Fermi's Golden rule is used to calculate the probability (per unit time) of a quantum mechanical transition between two quantum states. Although Fermi first coined the term "Golden Rule", Dirac developed most of the machinery.

The first part of the Golden rule is the transition matrix element (or "Amplitude") $M_{i,f}$

$| M_{i,f}| ^2 \equiv \int \psi_i^{*}(\vec{r}) H_{int} \psi_f(\vec{r}) dr^3$

where

$\psi_i$ = initial quantum state of the system which is an eigenstate of the time independent ("steady state") Hamiltonian ($H_0$)

$\psi_f$ = final quantum state of system after a transition

$H_{int}$ = the part of the total Hamiltonian ($H_{tot}$) which describes the interaction responsible for the transition.

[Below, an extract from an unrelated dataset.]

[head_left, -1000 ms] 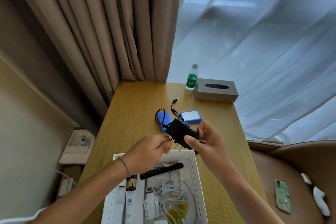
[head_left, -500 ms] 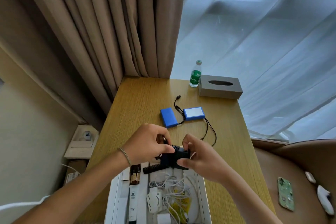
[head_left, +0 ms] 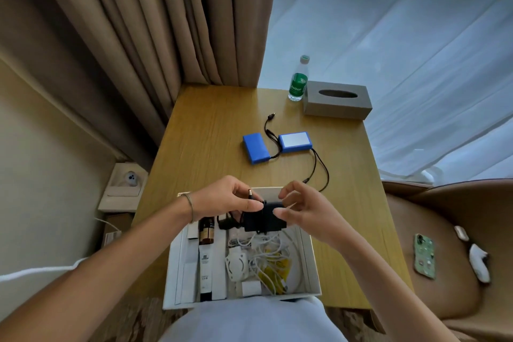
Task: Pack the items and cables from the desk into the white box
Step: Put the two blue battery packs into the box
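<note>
hands meet over the far end of the white box (head_left: 313,264), both on a black power adapter (head_left: 263,220) that hangs just above the box's contents. left hand (head_left: 227,198) pinches the adapter's upper left corner between thumb and forefinger, fingers narrowly closed, with the metal-tipped barrel plug (head_left: 250,193) poking up between those fingers. right hand (head_left: 304,209) holds the adapter's right side with its thumb against the casing and the other fingers curled loosely above it, half spread. under the hands the box sits at the near edge of the counter (head_left: 211,130), holding a tangle of white cables (head_left: 266,255), a white round-cornered plug piece (head_left: 236,265), something yellow (head_left: 273,272), a brown bottle (head_left: 206,232) and a white tube (head_left: 206,266) below the left wrist, and a black comb-like piece (head_left: 226,221) just left of the adapter. beyond the hands, well apart from them, two blue battery packs (head_left: 256,148) (head_left: 294,141) lie side by side on the counter, joined by black leads (head_left: 316,166), one lead looping back to end near the right hand's fingertips. farther still stand a green-labelled water bottle (head_left: 298,80) and a grey tissue box (head_left: 337,101), just beside each other. to the right of the right forearm a green phone (head_left: 424,259) rests on a brown seat (head_left: 444,230).
</note>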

$H_0$ = Unperturbed ("steady state") Hamiltonian

$H_{tot} = H_0 + H_{int}$ = total Hamiltonian describing the quantum mechanical system

$dr^2$ integration over all space

The off diagonal elements of the $M_{i,f}$ matrix tell you the transition probablility.

Single Particle decay

Consider the case when a single particle decays into multiple fragments (several other particles)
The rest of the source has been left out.